TASK PROMPT — Search the listing below for the word "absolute" and copy each line where it appears.

AVAILABLE RECORDS —
⟨
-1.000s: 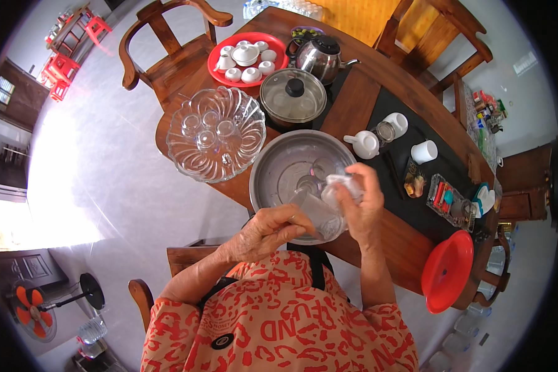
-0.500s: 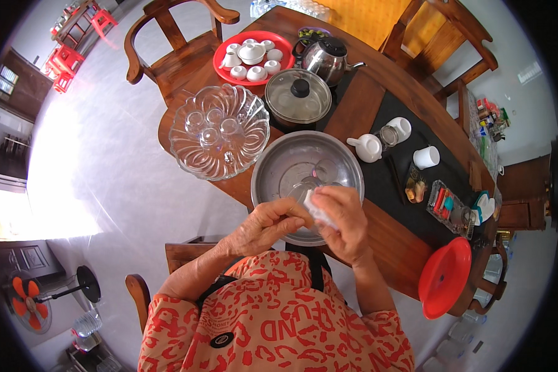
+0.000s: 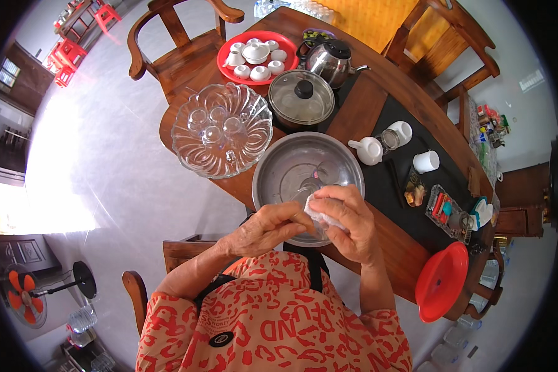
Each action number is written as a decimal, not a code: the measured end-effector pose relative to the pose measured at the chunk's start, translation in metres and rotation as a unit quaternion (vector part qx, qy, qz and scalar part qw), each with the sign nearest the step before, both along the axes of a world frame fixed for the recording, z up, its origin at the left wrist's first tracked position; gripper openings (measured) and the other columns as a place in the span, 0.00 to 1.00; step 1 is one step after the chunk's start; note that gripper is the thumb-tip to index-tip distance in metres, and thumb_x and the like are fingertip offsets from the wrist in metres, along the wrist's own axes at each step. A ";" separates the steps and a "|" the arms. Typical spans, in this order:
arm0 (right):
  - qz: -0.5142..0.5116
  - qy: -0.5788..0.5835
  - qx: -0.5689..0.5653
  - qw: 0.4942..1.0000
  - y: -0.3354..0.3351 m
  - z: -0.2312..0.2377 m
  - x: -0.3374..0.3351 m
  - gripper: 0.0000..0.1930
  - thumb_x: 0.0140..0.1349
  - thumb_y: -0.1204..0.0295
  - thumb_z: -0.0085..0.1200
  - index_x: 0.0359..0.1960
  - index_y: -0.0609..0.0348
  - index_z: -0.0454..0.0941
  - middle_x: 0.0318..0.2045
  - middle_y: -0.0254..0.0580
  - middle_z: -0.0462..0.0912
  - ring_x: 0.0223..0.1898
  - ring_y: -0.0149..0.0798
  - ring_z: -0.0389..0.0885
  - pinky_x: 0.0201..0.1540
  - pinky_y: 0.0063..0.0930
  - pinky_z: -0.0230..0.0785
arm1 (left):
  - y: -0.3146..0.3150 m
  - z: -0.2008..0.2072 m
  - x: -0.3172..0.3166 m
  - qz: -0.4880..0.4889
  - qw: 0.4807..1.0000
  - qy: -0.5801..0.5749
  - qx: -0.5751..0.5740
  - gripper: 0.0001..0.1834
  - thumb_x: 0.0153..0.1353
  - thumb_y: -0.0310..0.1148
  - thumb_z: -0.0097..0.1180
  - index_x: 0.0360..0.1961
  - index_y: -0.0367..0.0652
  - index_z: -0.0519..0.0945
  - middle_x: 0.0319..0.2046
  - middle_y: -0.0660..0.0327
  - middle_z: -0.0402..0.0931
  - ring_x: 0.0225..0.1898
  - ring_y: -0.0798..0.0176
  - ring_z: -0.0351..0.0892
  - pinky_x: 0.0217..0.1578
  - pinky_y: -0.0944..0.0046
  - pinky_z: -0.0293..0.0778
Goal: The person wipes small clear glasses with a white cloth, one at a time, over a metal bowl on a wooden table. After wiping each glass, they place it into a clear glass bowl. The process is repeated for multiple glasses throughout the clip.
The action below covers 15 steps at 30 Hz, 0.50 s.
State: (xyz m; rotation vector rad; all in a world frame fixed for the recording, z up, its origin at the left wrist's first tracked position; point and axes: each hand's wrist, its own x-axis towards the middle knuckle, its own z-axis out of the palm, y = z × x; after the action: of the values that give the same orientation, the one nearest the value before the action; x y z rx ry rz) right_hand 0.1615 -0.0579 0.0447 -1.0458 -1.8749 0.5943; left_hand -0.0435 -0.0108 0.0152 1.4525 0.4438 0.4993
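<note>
Change since the earlier frames: the right hand [image 3: 347, 223], formerly raised over the far side of the steel basin [image 3: 308, 180] with the white cloth [image 3: 319, 214], now sits drawn in toward the body; the left hand [image 3: 263, 229] has closed up against it.

Item 1. White cloth: a small crumpled wad, pinched under the right thumb and fingers, pressed against something small held between both hands. A glassy glint shows there, but what it is cannot be told. The cloth is over the near rim of the basin, probably so that drips fall inside.

Item 2. Right hand: fingers curled closed around the cloth, knuckles up, wrist bent inward, forearm rising from the lower edge.

Item 3. Left hand: fingers closed and pointing toward the right, tips meeting the cloth, apparently steadying the hidden piece; forearm angled across the chest.

Item 4. Steel basin: round, on the wooden table [image 3: 366, 105] directly before the person, seemingly holding clear water.

Item 5. Cut-glass bowl [image 3: 222, 130]: left of the basin, holding several small clear cups.

Item 6. Lidded pot [image 3: 301, 99] and steel kettle [image 3: 332, 62]: beyond the basin.

Item 7. Red tray [image 3: 257, 56]: far end, carrying small white cups.

Item 8. Red lid [image 3: 441, 282]: at the near right edge of the table.
</note>
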 end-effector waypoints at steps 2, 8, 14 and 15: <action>0.006 0.061 -0.051 0.997 0.004 0.000 0.002 0.17 0.51 0.82 0.55 0.45 0.62 0.78 0.45 0.45 0.76 0.41 0.40 0.74 0.46 0.30 0.68 | 0.001 0.002 -0.001 -0.008 1.000 -0.023 0.005 0.07 0.66 0.26 0.48 0.40 0.37 0.77 0.33 0.63 0.72 0.36 0.69 0.70 0.38 0.67 0.68; 0.011 0.265 -0.256 0.930 0.007 -0.018 0.010 0.11 0.63 0.76 0.50 0.46 0.64 0.78 0.43 0.37 0.78 0.38 0.23 0.74 0.40 0.17 0.67 | -0.001 -0.005 -0.003 -0.004 0.994 -0.092 -0.053 0.08 0.67 0.29 0.49 0.41 0.38 0.78 0.35 0.64 0.74 0.36 0.72 0.69 0.38 0.69 0.67; -0.131 0.239 -0.246 0.930 -0.004 -0.011 0.007 0.13 0.62 0.74 0.53 0.48 0.62 0.76 0.42 0.39 0.78 0.38 0.25 0.75 0.37 0.18 0.67 | 0.003 -0.012 -0.006 0.098 0.983 -0.080 -0.134 0.10 0.67 0.32 0.49 0.41 0.38 0.79 0.33 0.66 0.75 0.33 0.75 0.69 0.36 0.72 0.69; -0.151 0.212 -0.212 0.942 -0.004 -0.008 0.003 0.14 0.61 0.75 0.54 0.48 0.62 0.76 0.42 0.41 0.77 0.39 0.27 0.75 0.37 0.20 0.69 | 0.004 -0.012 -0.004 0.108 0.983 -0.090 -0.117 0.11 0.68 0.33 0.49 0.41 0.37 0.78 0.33 0.65 0.76 0.32 0.75 0.69 0.35 0.73 0.69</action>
State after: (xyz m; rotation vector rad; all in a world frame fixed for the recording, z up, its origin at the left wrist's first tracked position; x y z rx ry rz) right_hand 0.1649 -0.0622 0.0370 -1.3269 -1.2059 0.9771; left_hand -0.0475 -0.0064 0.0028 1.1279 0.5010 0.7216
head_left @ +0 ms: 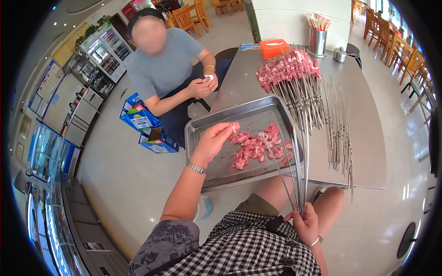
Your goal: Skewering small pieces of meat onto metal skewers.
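Observation:
My left hand, with a metal watch on its wrist, pinches a small piece of raw meat above the left part of a metal tray. Cut pink meat chunks lie heaped in the tray's middle and right. Low at the right, by my knee, my right hand is closed round the lower ends of several long metal skewers. These fan upward over the tray's right edge. One thinner skewer leans left, and its tip reaches the meat, where I cannot tell whether it pierces a piece.
A pile of meat-loaded skewers lies on the metal table, beside bare skewers. Behind are an orange tissue box, a metal skewer holder and a lidded pot. A person sits across; blue cartons stand on the floor.

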Demonstrator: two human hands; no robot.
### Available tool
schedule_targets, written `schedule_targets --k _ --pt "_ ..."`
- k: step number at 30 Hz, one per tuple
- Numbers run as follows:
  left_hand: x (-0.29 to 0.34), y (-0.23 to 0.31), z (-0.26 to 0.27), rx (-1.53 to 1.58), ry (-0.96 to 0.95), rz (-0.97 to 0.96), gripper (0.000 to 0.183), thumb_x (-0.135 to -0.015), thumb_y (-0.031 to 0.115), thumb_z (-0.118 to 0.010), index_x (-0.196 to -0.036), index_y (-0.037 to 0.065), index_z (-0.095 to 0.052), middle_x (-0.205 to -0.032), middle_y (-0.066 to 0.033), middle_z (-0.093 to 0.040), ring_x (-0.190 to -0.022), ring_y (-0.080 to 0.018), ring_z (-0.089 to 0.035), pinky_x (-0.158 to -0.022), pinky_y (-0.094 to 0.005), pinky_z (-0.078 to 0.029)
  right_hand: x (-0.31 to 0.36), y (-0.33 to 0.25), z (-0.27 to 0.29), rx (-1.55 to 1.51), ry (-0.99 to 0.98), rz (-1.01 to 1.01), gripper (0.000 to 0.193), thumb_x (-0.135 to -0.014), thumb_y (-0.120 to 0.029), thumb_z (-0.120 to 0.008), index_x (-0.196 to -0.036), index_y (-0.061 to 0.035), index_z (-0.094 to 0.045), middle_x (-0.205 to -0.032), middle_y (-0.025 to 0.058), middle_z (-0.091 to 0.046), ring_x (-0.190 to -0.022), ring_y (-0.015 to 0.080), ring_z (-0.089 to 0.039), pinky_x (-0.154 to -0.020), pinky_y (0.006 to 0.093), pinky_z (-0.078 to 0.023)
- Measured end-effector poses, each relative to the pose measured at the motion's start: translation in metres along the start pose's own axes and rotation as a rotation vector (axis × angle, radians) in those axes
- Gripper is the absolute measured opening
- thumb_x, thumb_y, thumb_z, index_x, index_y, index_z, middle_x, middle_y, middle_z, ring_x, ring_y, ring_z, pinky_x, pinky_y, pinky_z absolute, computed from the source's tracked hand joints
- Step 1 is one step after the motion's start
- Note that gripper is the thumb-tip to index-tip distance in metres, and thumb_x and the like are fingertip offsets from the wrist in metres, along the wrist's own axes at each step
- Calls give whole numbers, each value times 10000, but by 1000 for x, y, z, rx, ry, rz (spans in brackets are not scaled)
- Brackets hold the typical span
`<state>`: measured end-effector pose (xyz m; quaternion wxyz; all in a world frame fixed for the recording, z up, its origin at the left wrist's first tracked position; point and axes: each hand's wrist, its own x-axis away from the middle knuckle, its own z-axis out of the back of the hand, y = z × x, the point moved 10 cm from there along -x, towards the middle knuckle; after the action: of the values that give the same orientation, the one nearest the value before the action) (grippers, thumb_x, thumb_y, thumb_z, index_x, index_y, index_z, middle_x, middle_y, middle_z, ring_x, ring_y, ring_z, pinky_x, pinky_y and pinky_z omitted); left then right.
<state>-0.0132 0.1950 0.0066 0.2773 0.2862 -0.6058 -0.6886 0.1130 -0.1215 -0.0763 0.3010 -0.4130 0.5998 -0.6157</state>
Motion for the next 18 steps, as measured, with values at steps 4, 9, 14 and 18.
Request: schedule_targets --k 4,9,14,18 --pt "13 58 -2 -437 132 -408 208 -924 128 -510 -1033 -17 -611 -1097 -77 -590 -942 -130 -578 -803 -253 -456 4 5 5 -6 25 -10 131 -885 -1 -482 -1012 10 -512 -692 68 -651 -645 79 -595 -573 197 -444" --pt "7 55 4 197 28 -178 194 -939 145 -475 -1043 11 -571 -1021 -88 -595 -959 -178 -569 -828 -308 -453 8 2 7 72 -33 -2 174 -880 -1 -495 -1049 -12 -533 -694 51 -658 -597 50 -557 -530 186 -424" --pt "9 49 -14 731 -25 -69 188 -958 169 -427 -1050 47 -537 -1005 -115 -603 -972 -224 -577 -889 -350 -433 7 -5 -9 48 -95 145 219 -873 -16 -521 -1088 -39 -546 -699 32 -663 -562 46 -533 -516 189 -414" --pt "13 48 -31 869 -76 -17 183 -945 131 -439 -1100 57 -502 -1040 -137 -596 -1033 -266 -562 -923 -404 -436 4 -14 -15 88 -119 164 218 -866 -31 -539 -1083 -43 -553 -697 26 -664 -561 52 -541 -518 199 -422"
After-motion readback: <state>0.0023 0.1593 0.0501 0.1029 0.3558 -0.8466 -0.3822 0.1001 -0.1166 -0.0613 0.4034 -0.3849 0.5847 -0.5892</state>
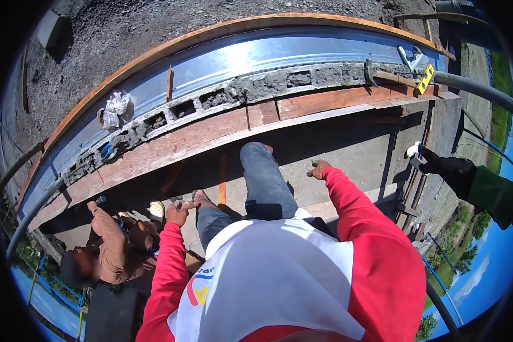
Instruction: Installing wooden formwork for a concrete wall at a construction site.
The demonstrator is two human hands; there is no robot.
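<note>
My left hand [178, 212] hangs low beside my left foot [201, 198], its fingers pointing right and nothing visible in them. Farther right, my right hand [319, 169] is held out over the concrete floor [307, 191], fingers partly extended, holding nothing I can see. Both hands are apart from the hollow-block wall [213, 100] in front of me. A reddish-brown plank [319, 102] runs along the wall's near side. A hammer [394, 78] lies on the wall at the right, next to a yellow spirit level [425, 80].
Shiny metal sheeting [211, 62] lies beyond the wall, edged by a long timber [171, 48]. Crumpled white plastic [116, 108] rests at left. A co-worker [116, 245] crouches close on my left; another person in green [490, 191] is at far right. Grey pipes cross both sides.
</note>
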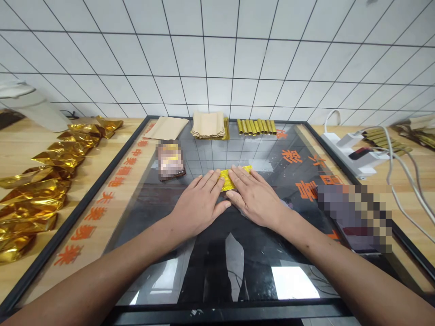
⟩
WRITTEN RESPONSE —
- Gripper is the absolute measured opening
- thumb_x, thumb_y, thumb_z, index_x, index_y, index_z, middle_x, middle_y, middle_z, ring_x, ring_y, ring_z, pinky_x, pinky_y, pinky_z absolute, computed from the source's tracked hand joints

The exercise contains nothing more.